Sebagai negara yang sedang naik daun, China menjadi sorotan semua
negara di dunia, tak terkecuali Indonesia, dan pada saat yang sama, Amerika
Serikat sedang mengalami penurunan, bahkan Donald Trump secara tegas menekankan
kebijakan pemerintahannya akan lebih fokus pada kondisi dalam negeri Amerika
Serikat, sebuah kondisi yang tidak lazim bagi negara yang gemar mengintervensi
kebijakan negara lain dalam berbagai sisi. Boleh jadi kondisi penurunan yang
dialami Amerika Serikat, merupakan faktor yang mempengaruhi perubahan kiblat
kerjasama ekonomi Indonesia, selain karena dalam lingkaran kekuasaan Jokowi
banyak pihak yang memang pro China, baik yang berada dalam struktur formal kekuasaan,
maupun yang berada di luar struktur formal kekuasaan.
Ada satu pertanyaan yang paling sering terdengar, apakah kerjasama
dengan China menguntungkan Indonesia dari sisi kemandirian?
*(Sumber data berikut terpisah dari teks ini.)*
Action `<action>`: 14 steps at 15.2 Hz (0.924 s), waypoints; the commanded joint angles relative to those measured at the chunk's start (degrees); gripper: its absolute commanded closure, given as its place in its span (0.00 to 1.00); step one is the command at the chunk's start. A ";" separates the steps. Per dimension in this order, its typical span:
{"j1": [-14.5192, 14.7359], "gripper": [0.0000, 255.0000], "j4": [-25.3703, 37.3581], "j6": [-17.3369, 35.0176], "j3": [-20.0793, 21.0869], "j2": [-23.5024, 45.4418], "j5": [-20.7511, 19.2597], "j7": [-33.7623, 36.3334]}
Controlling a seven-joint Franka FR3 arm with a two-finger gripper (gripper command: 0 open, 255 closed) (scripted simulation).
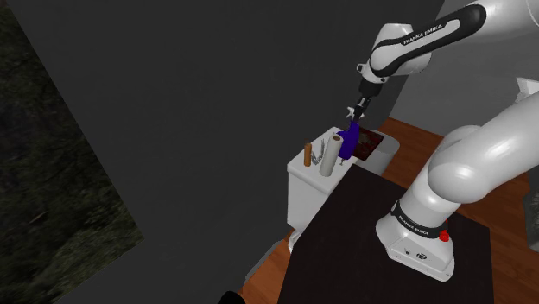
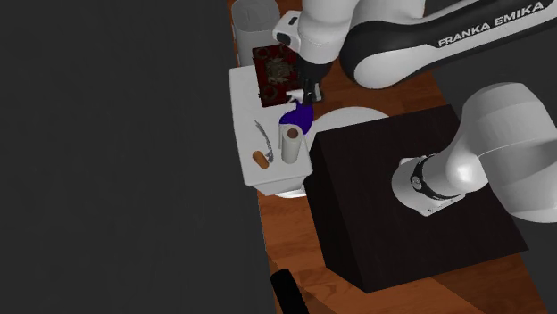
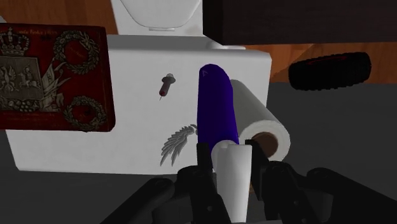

Ini bukan
pertanyaan yang sangat sulit, menjawabnya juga tak perlu analisa nyelimet, cukup
melihat fakta yang ada sebagai buah dari kerjasama ini, hal utama yang tak bisa
ditutupi, kerjasama dengan China juga tetap menggunakan perspektif utang,
bantuan yang diberikan kepada Indonesia mayoritas dalam bentuk utang, jumlahnya
cukup fantastis, belum lagi bunganya yang cukup besar pula, masalah tidak berhenti
hingga disitu, utang plus bunga yang besar juga disertai dengan pengiriman
tenaga kerja asing asal China, proyek-proyek yang dijalankan oleh China,
melibatkan buruh asal China, termasuk untuk pekerjaan ringan, buntutnya
Indonesia kebanjiran tenaga kerja asing, dan pada saat yang sama masih terlalu
banyak Rakyat Indonesia yang butuh lapangan kerja, sungguh bukan pemandangan
yang nyaman.
Kini kita beralih ke Arab Saudi, kedatangan Raja Salman ke
Indonesia, memunculkan harapan besar bagi rakyat Indonesia, banyak pihak
menganggap Arab Saudi merupakan solusi dibandingkan China, terlebih bila
dikaitkan dengan bantuan termasuk investasi yang akan ditanam Arab Saudi di
Indonesia, bantuan dan investasi tersebut jauh lebih besar dibandingkan
investasi China di Indonesia, belum lagi menurut kabar yang tersiar bantuan
Arab Saudi tak disertai bunga, juga tak disertai dengan impor tenaga kerja
asing, tentunya merupakan keuntungan tersendiri bagi Indonesia, namun jangan
lupa, bantuan yang diberikan kepada Indonesia ada juga yang dalam bentuk utang,
hal itu berarti Indonesia juga akan berutang ke Arab Saudi, kondisi ini juga
menegaskan bahwa paradigma utang dalam membangun kerjasama dengan negara lain,
masih menjadi ciri khas. Apakah ini benar-benar menguntungkan dari sisi
kemandirian?
Lalu kini kita perlu bertanya, dimana relevansi kemandirian dalam
kerjasama yang masih menggunakan perspektif utang? Disini kita tidak berupaya
mengunggulkan Arab Saudi dibandingkan China, yang ingin ditekankan bahwa
kerjasama dalam bentuk apapun yang masih menggunakan logika utang, tak sejalan
dengan cita-cita kemandirian, pemerintahan ini sudah terlampau jauh keluar dari
koridor kemandirian, tapi belum terlambat untuk kembali, dan semoga masih ada
upaya serius untuk kembali ke jalur kemandirian yang sesungguhnya.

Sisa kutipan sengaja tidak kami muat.